(VAN) Despite a 12.8% year-on-year surge to nearly USD 5.8 billion, seafood sector faces tightening global criteria that demand corporate adaptation.
Sustaining growth through market volatility
Viet Nam’s seafood exports maintained their upward trajectory through the first half of 2026. Data from the Viet Nam Association of Seafood Exporters and Producers (VASEP) indicates that in June 2026 alone, seafood exports hit nearly USD 1.1 billion, a 21% jump compared to the same period in 2025. Cumulative figures for the first six months brought total export turnover to nearly USD 5.8 billion, up 12.8% year-on-year.

Shrimp and pangasius remain the two largest contributors to seafood export turnover in the first half of 2026. Photo: Ha Linh.
Shrimp continued to be the largest export item with a value of 2.3 billion, up 13.6%, accounting for over 40% of the total export value of the entire industry. Pangasius reached approximately USD 1.1 billion, up 12.1%, maintaining its role as the second largest export group. Alongside these, many other product groups such as squid, white abalone, crabs, and other dynamic products also recorded positive growth.
Notably, the industry’s growth momentum is no longer heavily reliant on a few traditional markets. China and Hong Kong continued to be bright spots, accumulating roughly USD 1.5 billion in turnover, a 37.9% spike over the six-month period. Meanwhile, exports to South Korea rose by 9% and the ASEAN bloc grew by 15.8%, effectively offsetting slower growth trends in the US, the European Union (EU), and Japan.
According to Ms. Le Hang, Deputy Secretary-General of VASEP, these results reflect not only a recovery in consumer demand but also the proactive agility of businesses. Enterprises have successfully restructured their product portfolios and shifted focus toward markets offering geographical advantages, lower costs, and stable consumption demand.

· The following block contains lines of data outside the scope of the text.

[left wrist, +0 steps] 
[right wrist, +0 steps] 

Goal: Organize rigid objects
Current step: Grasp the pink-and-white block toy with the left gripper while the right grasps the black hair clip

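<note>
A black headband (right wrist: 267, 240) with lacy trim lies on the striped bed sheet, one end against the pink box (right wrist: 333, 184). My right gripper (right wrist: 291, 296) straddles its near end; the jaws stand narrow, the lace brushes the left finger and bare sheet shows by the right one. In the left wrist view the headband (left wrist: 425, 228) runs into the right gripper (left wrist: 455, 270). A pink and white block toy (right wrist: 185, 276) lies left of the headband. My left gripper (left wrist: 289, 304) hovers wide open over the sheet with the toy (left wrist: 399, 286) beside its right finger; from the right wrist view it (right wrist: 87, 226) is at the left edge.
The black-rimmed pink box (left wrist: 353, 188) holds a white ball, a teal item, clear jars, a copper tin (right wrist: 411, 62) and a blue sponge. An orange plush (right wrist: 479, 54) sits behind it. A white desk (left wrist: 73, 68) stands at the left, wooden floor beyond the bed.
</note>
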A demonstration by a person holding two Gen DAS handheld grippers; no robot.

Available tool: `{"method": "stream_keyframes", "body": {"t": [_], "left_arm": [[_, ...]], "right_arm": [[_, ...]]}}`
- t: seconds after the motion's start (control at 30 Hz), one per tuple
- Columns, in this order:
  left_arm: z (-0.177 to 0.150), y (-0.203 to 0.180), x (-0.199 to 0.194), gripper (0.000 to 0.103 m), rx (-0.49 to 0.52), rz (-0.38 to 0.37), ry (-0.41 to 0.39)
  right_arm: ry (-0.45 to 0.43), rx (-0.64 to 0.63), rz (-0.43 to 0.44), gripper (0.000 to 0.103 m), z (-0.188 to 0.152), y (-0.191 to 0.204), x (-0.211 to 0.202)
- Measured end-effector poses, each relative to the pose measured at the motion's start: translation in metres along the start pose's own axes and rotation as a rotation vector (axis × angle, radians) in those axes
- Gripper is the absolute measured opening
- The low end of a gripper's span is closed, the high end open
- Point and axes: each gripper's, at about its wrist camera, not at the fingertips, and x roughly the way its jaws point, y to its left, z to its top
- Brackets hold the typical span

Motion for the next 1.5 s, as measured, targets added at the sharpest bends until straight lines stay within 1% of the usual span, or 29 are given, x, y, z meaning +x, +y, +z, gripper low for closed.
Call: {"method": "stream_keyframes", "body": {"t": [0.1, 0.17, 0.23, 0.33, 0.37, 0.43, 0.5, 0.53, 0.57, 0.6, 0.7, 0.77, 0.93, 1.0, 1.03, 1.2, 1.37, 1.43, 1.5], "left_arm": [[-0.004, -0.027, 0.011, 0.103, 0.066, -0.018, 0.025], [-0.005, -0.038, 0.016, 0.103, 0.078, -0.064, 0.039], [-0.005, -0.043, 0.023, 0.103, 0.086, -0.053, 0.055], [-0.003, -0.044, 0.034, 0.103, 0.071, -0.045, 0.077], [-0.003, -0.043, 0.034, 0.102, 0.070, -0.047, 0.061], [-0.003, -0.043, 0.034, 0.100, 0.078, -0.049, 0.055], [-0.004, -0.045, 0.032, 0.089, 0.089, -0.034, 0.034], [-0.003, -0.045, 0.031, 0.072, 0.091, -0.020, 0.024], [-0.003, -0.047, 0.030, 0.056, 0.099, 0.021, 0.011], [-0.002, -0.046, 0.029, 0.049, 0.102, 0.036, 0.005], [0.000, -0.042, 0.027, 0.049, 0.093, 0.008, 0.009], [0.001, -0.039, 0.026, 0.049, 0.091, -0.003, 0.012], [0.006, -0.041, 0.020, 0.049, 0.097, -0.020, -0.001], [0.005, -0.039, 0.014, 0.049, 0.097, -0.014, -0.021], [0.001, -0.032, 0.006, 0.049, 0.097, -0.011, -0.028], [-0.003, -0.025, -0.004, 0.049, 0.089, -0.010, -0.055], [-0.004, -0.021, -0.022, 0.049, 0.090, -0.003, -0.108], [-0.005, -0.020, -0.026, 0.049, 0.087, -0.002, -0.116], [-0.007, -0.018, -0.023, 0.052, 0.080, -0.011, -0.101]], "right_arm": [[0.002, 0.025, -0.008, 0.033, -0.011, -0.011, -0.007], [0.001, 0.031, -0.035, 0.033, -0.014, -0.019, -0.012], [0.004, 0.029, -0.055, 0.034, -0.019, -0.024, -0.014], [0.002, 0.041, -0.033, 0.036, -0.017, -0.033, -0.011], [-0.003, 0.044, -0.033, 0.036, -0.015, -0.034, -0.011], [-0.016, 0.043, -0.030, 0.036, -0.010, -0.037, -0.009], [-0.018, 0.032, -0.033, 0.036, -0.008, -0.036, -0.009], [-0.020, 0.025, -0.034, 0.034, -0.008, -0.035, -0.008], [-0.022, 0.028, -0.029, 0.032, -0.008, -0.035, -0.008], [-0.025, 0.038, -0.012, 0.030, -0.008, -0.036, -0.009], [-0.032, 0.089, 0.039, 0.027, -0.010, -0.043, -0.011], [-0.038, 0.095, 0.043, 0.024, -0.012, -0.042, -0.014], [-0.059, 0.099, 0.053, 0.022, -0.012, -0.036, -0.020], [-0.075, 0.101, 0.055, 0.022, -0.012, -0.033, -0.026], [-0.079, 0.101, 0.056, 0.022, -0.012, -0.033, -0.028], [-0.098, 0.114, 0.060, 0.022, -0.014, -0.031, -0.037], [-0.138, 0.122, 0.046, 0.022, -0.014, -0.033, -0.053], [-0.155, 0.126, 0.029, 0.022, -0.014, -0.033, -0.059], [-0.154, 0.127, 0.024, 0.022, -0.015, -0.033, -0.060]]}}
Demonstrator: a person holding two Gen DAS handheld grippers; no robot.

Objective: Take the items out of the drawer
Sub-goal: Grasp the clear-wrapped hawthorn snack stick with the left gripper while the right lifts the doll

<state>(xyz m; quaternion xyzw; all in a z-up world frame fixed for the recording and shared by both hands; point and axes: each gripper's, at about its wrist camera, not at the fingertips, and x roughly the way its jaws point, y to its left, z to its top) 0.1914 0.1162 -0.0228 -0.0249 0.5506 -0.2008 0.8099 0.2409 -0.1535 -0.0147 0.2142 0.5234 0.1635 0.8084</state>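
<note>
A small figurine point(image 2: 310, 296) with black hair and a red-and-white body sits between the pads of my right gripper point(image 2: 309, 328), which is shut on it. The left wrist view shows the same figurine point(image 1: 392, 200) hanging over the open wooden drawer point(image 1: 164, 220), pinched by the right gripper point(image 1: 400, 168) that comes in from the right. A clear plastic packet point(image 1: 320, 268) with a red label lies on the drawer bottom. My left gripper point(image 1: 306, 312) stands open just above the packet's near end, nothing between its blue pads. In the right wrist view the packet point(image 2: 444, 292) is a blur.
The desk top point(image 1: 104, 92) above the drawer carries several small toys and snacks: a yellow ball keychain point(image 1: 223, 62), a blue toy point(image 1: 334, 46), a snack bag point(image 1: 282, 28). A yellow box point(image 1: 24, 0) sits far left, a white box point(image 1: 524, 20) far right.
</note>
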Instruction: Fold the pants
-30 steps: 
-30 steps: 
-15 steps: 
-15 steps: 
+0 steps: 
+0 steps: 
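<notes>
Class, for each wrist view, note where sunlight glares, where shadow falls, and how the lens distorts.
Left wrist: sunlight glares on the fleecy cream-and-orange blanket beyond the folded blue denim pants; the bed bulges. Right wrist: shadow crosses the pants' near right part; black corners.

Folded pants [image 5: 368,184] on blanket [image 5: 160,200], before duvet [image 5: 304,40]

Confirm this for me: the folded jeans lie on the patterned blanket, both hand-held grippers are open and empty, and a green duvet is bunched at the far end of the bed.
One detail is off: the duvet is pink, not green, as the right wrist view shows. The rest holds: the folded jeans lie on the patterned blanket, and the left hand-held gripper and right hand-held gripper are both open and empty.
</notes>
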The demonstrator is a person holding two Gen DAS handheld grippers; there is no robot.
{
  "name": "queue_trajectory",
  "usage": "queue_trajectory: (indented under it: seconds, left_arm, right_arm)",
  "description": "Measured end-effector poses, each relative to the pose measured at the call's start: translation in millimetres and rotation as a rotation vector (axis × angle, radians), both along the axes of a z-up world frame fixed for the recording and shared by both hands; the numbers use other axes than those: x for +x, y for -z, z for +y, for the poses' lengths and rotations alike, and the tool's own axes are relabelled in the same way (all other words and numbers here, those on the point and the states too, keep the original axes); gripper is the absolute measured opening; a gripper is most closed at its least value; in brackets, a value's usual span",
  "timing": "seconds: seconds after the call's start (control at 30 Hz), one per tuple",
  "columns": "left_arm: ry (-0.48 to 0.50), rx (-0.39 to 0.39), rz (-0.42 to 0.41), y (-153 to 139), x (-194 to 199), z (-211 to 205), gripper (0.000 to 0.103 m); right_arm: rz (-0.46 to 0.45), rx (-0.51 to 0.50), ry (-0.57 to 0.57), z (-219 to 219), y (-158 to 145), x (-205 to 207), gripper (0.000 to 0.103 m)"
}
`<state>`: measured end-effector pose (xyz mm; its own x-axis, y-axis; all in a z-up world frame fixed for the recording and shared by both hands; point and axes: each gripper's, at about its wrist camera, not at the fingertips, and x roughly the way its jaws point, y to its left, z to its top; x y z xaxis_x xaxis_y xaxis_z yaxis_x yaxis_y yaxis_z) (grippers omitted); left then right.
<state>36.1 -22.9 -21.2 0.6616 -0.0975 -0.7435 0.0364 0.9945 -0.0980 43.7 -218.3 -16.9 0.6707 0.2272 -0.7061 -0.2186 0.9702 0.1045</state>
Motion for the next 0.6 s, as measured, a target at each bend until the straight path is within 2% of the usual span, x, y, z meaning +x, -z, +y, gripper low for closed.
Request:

However, Ms. Le Hang also noted that the broader business landscape has transformed significantly. Importers are increasingly placing shorter, fragmented orders, demanding more competitive pricing, and tightening controls over product quality, certifications, traceability, and delivery timelines.
Consequently, businesses can no longer compete solely on price; they must enhance their overall capacity to fulfill the entire supply chain, from raw materials and processing to logistics and delivery.
The challenges are growing
This shift toward smaller, fast-paced orders has intensified preexisting pressures within the seafood sector.

Requirements regarding quality, traceability, and delivery timelines are becoming strictly rigorous for seafood exports. Photo: Ha Linh.
In the US market, although June exports witnessed a sharp spike of nearly 50%, cumulative six-month figures remained largely flat compared to the previous year. VASEP attributes this stagnation to a dominance of short-term orders, indicating that overall purchasing power has yet to fully stabilize. Vietnamese exporters also continue to face intense price competition from Ecuador, India, and Indonesia, alongside strict regulatory hurdles such as anti-dumping duties, countervailing duties, the SIMP, the MMPA, and stringent traceability demands.
In the EU market, the IUU yellow card remains a formidable barrier for wild-caught seafood as certification and origin control protocols grow tighter. Meanwhile, the Japanese market has experienced sluggish growth, constrained by weakening domestic purchasing power and a depreciating Japanese Yen.
Beyond market-specific regulatory hurdles, businesses must contend with surging logistics expenses. VASEP reports that international container freight rates are approaching their highest levels in nearly two years. Because the seafood industry depends heavily on refrigerated containers and demands strict temperature controls alongside rigid shipping timelines, any fluctuations in ocean freight, fuel surcharges, insurance, or vessel space shortages immediately inflate operational costs and disrupt delivery schedules.
According to Ms. Le Hang, the nearly USD 5.8 billion milestone achieved in the first half of the year offers a solid springboard for the industry to target double-digit growth for the entirety of 2026. To sustain this momentum through the remaining months, enterprises must retain their edge in expanding markets like China, ASEAN, and South Korea, while fortifying compliance capabilities to meet regulations in the US, EU, and Japan.
In addition to monitoring input and logistics expenditures, VASEP advises businesses to scale up the proportion of deeply processed, value-added products and sharpen their market risk management capacities. In an era defined by smaller orders, compressed delivery windows, and constantly elevating import standards, the ability to respond rapidly and reliably will ultimately dictate the competitive edge of Vietnamese seafood.